§ Assignment: Until the line containing "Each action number" has been reproduced, keep reproducing each line of the material below exactly, starting with the first.
☆ ☆ ☆ ☆
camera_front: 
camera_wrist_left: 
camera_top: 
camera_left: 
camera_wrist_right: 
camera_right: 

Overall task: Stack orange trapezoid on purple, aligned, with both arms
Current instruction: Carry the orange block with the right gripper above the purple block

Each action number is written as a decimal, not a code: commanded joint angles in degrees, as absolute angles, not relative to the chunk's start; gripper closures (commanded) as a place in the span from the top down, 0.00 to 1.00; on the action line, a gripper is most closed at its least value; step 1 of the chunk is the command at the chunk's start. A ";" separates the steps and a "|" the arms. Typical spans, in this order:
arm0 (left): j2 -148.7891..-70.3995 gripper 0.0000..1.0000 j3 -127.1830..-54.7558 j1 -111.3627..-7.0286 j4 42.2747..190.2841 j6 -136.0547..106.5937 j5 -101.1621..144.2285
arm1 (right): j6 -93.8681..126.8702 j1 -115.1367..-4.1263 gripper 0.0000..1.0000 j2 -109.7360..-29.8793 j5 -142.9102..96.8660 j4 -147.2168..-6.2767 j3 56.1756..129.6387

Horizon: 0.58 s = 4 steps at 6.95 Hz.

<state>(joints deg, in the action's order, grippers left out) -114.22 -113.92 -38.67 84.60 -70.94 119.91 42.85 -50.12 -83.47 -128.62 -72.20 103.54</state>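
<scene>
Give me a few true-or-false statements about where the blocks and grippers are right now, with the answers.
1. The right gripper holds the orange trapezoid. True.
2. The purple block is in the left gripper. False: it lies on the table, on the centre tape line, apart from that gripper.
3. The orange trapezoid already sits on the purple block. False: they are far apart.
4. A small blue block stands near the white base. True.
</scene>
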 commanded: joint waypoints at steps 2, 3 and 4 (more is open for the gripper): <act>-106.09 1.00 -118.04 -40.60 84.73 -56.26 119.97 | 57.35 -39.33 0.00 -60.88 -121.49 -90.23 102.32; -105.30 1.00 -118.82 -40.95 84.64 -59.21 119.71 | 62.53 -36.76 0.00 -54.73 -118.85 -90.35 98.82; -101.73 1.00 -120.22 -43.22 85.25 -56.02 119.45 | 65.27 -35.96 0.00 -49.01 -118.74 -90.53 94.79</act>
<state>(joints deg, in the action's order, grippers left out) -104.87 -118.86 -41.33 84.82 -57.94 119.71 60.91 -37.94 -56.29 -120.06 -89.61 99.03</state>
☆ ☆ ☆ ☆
§ Answer for the task:
camera_front: 
camera_wrist_left: 
camera_top: 
camera_left: 
camera_wrist_right: 
camera_right: 

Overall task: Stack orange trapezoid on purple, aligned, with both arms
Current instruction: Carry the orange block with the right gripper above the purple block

Each action number is written as a decimal, not a code: commanded joint angles in degrees, as absolute angles, not relative to the chunk's start; gripper closures (commanded) as a place in the span from the top down, 0.00 to 1.00; on the action line, a gripper is most closed at its least value; step 1 of the chunk is the command at the chunk's start. A ";" separates the steps and a "|" the arms. Typical spans, in this order:

The exercise is now complete.